The other approach requires a bit less math, but a bit more cleverness, in my opinion. Since the denominator is a constant, we can factor it out, and take the summation of just the numerator, and then divide at the end. We can also divide as we are calculating the summation, provided we are careful about how we do it. One important observation to this approach is that a term in the summation is related to the previous term. Working out a bit of simple algebra, we find the following recurrence, where f(i) is the i^th numerator:

    f(i) = f(i-1) * (N-i+1) / i

Now, we know that we have to divide by 2 a total of N times (the 2^N). So, lets simply start taking the summation of the numerator, and when the numbers start to get very big, divide by 2 to keep things reasonable. When we divide the current sum by 2, we also divide f(i) by 2, so that everything has been divided by 2 the same number of times. Once we are done with the summation, we will probably have to divide by 2 some more, so that we have done so N time in total:

    double f = 1, ret = 1, k = 0;
    for (int i = 1; i <= Math.min(K,N-K); i++) {
        ret += f = f * (N-i+1) / i;
        while( ret > 2) {
            ret /= 2;
            f /= 2;
            k++;
        }
    } 
    while ( k++ < N-1 ) ret /= 2;

Mixture
Used as: Division One - Level Three:

Value	1100
Submission Rate	1 / 208 (0.48%)
Success Rate	0 / 1 (0.00%)
High Score	null for null points (NONE)
Average Score	No correct submissions

If you know what linear programming is, this problem was a rather elementary application of that. However, solving a linear programming problem is quite hard, and the algorithm is pretty complicated. Luckily, there is another way that only requires you know how to solve a system of linear equations.

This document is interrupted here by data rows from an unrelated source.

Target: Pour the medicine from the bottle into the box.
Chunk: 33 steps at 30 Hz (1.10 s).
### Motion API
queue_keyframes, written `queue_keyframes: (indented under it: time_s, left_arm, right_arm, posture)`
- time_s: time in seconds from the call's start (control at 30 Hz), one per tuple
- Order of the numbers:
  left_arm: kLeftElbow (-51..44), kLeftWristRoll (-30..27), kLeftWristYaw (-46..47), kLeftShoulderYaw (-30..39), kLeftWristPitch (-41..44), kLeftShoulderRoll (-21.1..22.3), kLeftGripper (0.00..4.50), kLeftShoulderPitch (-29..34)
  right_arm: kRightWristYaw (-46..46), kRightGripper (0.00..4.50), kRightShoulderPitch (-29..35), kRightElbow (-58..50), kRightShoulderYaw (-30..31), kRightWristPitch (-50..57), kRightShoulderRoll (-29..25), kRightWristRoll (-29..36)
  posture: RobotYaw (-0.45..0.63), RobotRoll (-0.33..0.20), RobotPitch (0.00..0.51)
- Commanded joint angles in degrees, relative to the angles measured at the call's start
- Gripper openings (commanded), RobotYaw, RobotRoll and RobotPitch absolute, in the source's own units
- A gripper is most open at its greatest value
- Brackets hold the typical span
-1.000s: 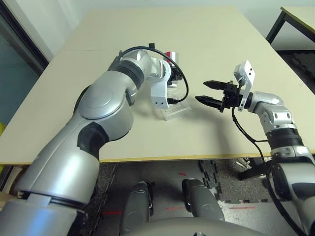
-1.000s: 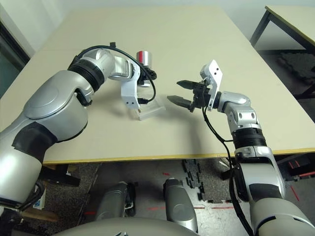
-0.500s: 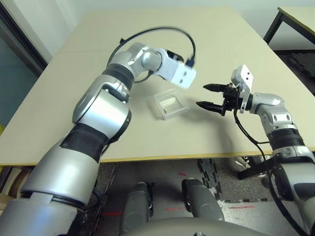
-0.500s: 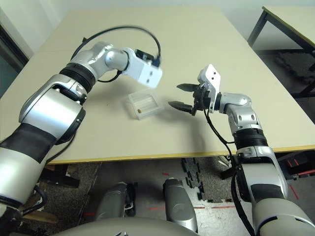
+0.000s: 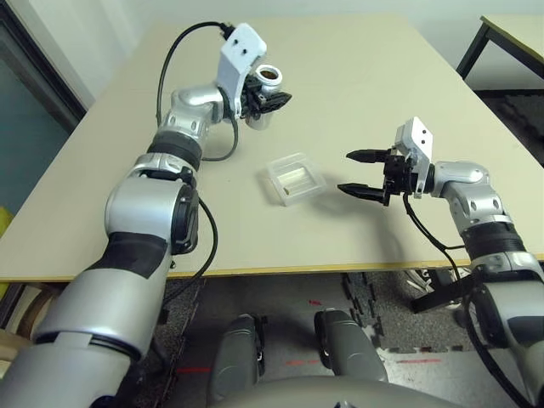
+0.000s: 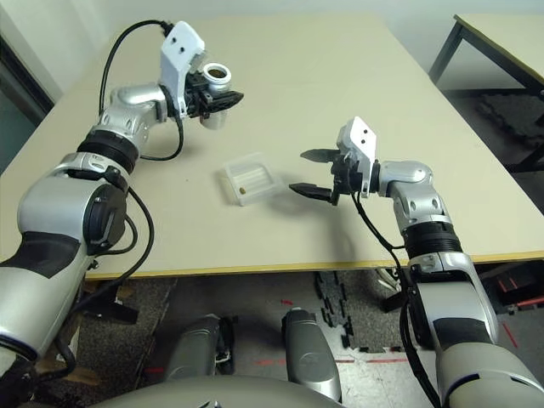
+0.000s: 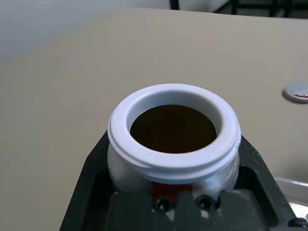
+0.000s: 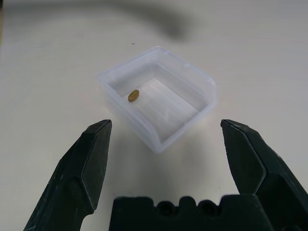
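1. Head views: the left gripper [image 5: 270, 99] is up over the far left part of the table [image 5: 357, 76], closed round the bottle [image 5: 265, 83], which it holds upright with its uncapped mouth facing up (a white rim round a dark opening). The box [image 5: 294, 179] sits flat on the table nearer the middle, well apart from the bottle and lower in the picture than it. The right gripper [image 5: 357, 172] hangs just to the right of the box, pointing at it, its two black fingers spread wide with nothing between them and not touching the box.

2. Left wrist view: the bottle [image 7: 173, 132] is seen from just above its open mouth, white rim on top, dark inside, a bit of red showing low on its front. The black jaws press against it on either side (a firm grip, by the look of it). Off to one side, on the table, lies a round grey cap [image 7: 297, 91], only partly in the picture.

3. Right wrist view: the box [image 8: 158, 95] lies on the table just beyond the spread fingers [image 8: 86, 163], standing corner-on to them. One small yellowish pill [image 8: 133, 96] lies on its floor near a corner. The fingers grip nothing.
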Motion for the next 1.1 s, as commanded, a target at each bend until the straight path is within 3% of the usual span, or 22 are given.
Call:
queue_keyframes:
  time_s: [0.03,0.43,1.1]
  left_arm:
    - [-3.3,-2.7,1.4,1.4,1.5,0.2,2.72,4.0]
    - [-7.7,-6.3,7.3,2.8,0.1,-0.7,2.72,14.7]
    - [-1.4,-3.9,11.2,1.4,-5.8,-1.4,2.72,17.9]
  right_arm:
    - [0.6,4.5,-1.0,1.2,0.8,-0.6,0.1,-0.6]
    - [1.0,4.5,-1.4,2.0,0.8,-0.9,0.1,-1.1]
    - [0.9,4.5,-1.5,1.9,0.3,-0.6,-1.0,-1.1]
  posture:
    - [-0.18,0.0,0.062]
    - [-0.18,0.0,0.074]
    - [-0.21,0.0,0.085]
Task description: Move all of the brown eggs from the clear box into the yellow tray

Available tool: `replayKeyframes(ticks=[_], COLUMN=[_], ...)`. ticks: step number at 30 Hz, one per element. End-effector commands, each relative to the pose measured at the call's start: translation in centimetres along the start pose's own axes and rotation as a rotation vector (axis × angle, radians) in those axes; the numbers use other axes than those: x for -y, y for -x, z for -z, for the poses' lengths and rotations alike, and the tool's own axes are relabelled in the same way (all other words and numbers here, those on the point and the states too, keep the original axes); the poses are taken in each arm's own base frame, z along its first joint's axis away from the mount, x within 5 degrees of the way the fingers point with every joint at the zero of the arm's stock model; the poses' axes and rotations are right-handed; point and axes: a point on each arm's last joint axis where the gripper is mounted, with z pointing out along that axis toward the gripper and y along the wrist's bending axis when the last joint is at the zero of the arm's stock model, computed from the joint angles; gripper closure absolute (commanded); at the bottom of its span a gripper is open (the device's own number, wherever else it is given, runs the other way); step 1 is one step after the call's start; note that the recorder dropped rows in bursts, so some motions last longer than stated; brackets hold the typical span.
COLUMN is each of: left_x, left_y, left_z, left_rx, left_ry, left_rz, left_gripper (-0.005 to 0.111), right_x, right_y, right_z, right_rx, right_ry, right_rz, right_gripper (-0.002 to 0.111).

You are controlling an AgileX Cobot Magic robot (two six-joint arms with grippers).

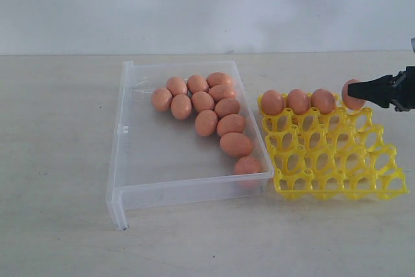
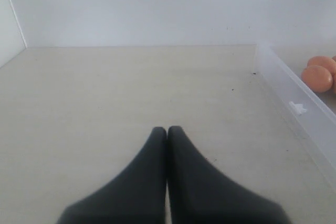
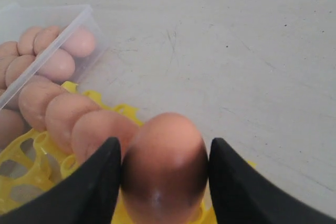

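On the table, exterior view: clear box (image 1: 162, 167) at left, yellow tray (image 1: 337, 160) just beside its right wall, both on the table (image 1: 58, 160).
Eggs in box: I count twelve brown eggs (image 1: 206, 122), bunched toward the far and right walls. They lie on their sides, long axes flat and pointing mixed ways.
Eggs in tray: three tray eggs (image 1: 297, 101) in the back row, standing on end, long axes near upright.
Right hand: right hand (image 1: 360, 89) reaches in from the right, clamped on a held egg (image 1: 350, 98) at the back row's fourth cup, next to those three. It sits a touch higher than them; can't tell if it's seated.
Held egg axis: looks near upright, narrower end up, I think.
Left wrist view: left hand (image 2: 167, 129) fully closed, tips touching, nothing in it, over bare table. The clear box wall (image 2: 299, 98) is off to one side with a couple of eggs (image 2: 316, 78) behind it.
Right wrist view: fingers (image 3: 100, 182) stand partway apart, one each side of the held egg (image 3: 164, 171), pads on its broad middle. The tray eggs (image 3: 63, 114) are just beside it, with the tray lattice (image 3: 31, 150) below and the box (image 3: 58, 40) beyond.
Handling: light, rigid, smooth shell, so I expect it to slip, and to crack if squeezed. I'd grip gently across the widest girth, long axis vertical so it drops into a cup.
Progress: my read, four of sixteen are out of the box, release pending.
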Motion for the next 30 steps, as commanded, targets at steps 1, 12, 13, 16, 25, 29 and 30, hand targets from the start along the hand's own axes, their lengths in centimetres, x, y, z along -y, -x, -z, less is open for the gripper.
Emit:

A linear equation is an equality of the form

    Ax+By+Cz+... = D

where A, B, C, and D are constants, and x, y and z are variables. A system of linear equations is just a bunch of these. If you have enough linear equations, you can often solve them and find the values of the variables. For example, consider the following two equations:

    5x + 3y = 13              (1)
    7x + 2y = 16              (2)

The only values of x and y that satisfy both equalities are 2 and 1, respectively. But how do we find these values programatically? First off, notice that you can always multiply both sides of an equality by a constant, and it will not change the equality. Furthermore, you can subtract one equation from another equation.

 5x + 3y                    = 13            (1)
 7x + 2y                    = 16            (2)
 x + (3/5) y                = 13/5          (3) divide both sides of (1) by 5
 (7x - 7x) + (2y - (21/5)y) = 16 - (91/5)   (4) multiply both sides of (1) by 7 and subtract the result from (2)
 (-11/5)y                   = -(11/5)       (5) simply (4)
 y                          = 1             (6) divide boh sides of (5) by -11/5
 x + (3/5) y - (3/5) y      = 13/5 - 3/5    (7) subtract 3/5 times (6) from (3)
 x                          = 2             (8) simplify (7)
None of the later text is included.